Credit where it’s due, for a film clearly made on the cheap they managed to make the best out of what they had in terms of effects. Sure, some shots are a bit noticeably bad but for the most part, they managed to make some cool and creative visuals, particularly in the final confrontation sequence which is a simple set of shots that works wonderfully. The homemade quality takes a moment to adjust to but once you do, it’s really impressive and the tension building is there throughout.

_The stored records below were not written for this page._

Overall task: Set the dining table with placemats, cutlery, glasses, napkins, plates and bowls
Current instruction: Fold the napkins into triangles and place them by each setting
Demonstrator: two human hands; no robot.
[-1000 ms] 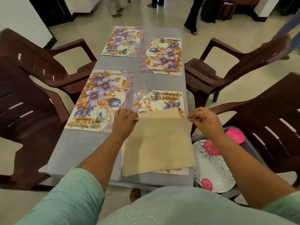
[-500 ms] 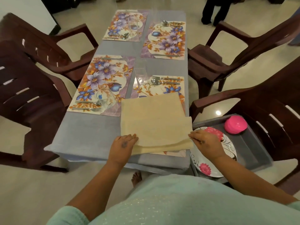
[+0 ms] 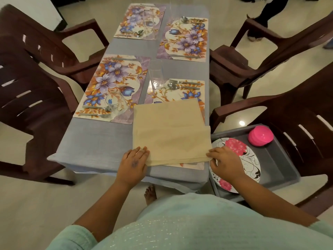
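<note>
A folded beige napkin (image 3: 171, 134) lay low and right of centre in the frame, its long axis running toward the upper edge, covering most of the near-right placemat (image 3: 194, 87). The left hand (image 3: 134, 160) pressed flat fingers on its near-left corner; the right hand (image 3: 223, 160) pinched the near-right corner. A plate (image 3: 252, 159) in the grey tray (image 3: 281, 168) was partly hidden by that hand.

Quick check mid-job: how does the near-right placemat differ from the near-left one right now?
The near-right placemat is mostly covered by the beige napkin; the near-left placemat lies fully exposed. The right one's glass stands upright at its far-left corner; the left one's glass sits on its near end. Both share the floral print and carry cutlery.
</note>
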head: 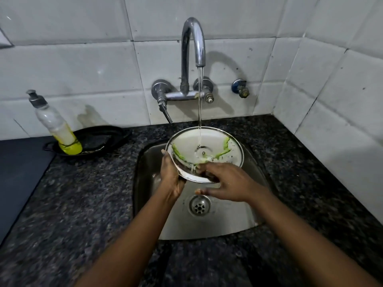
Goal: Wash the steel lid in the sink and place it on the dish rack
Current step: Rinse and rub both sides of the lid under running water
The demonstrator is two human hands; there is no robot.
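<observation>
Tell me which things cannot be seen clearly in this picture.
- Dish rack: not in the head view.
- Right hand fingertips: blurred on the steel lid, so its grip is unclear.
- Lid's outer face: turned away.
- Black tray contents: too dark, partly behind the soap bottle.

Steel lid gripped at its left rim by the left hand is showing a smooth, semi-gloss metal face, wet under the stream, with a rough green smear ringing it just right of the grip; the right hand is touching its lower edge. Below the grip the sink is reading as brushed, dull-sheen steel, and above it the tap is gleaming as polished chrome. Well left of the grip, the plastic bottle is looking translucent and glossy, on speckled polished-stone counter, with matt, scuffed wall tiles behind.
</observation>
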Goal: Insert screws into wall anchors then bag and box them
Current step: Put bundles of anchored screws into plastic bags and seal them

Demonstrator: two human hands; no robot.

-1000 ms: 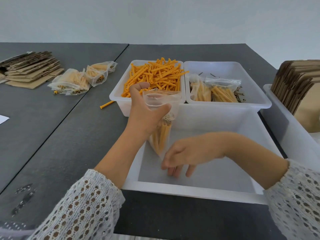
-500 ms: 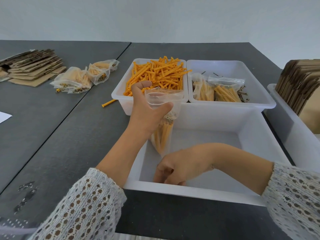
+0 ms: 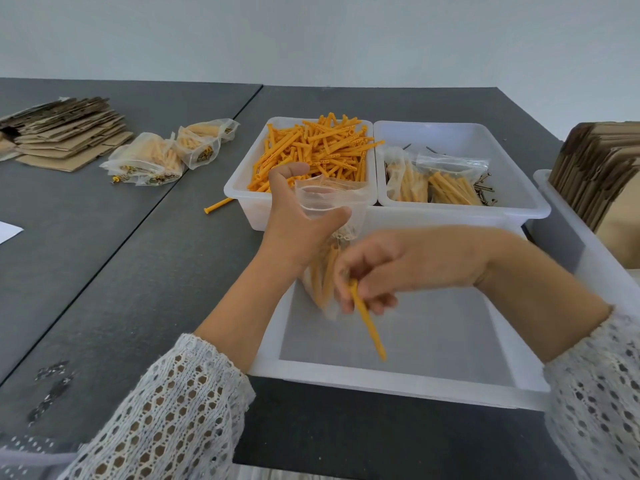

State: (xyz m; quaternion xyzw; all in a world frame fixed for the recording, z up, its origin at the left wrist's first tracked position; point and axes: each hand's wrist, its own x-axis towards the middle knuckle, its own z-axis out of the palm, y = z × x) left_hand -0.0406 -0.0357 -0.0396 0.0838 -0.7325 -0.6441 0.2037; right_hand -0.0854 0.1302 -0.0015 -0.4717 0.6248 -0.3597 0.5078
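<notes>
Left hand: the left hand is gripping the clear bag near its mouth, thumb and fingers curled round it, holding it upright over the near tray.
Right hand: the right hand is pinching one orange anchor by its upper end, tip pointing toward 5 o'clock, just beside the bag's lower part.
Bag in hand: it is already carrying a bundle of anchors; whether each has a screw I cannot tell.
Done so far: filled bags are lying on the desk at 10 o'clock, and two more bags are sitting in the tray at 1 o'clock among loose screws.
Supply: the anchor tray at 12 o'clock is looking heaped.
Left to do: judging by this, the bag is needing this anchor and sealing; boxing is looking not yet begun, with flat cartons stacked at 10 o'clock and more cartons at 2 o'clock.
</notes>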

There is a little bit of a lag in the middle, shortly after the pool scene happens and the film just slows drastically and it does kind of make it hard to keep focus… trust me, it’s worth sticking out to get to the ending which is not only disturbing but contains some of the best visuals of the movie. It’s the kind of ending that could pretty much justify just about anything that came before it, worth sticking around just to say you witnessed it happening.
Hellbender is full of cheap thrills and it’s got enough charm to make them all work. It really shows just what someone can do with a little ingenuity and a fun idea. It’s not some perfectly polished studio film, it’s a little broken in some places but it makes that work somehow. If you can get past a few visual stumbles and a mild slow spot around the halfway point, Hellbender is a pretty damn good watch.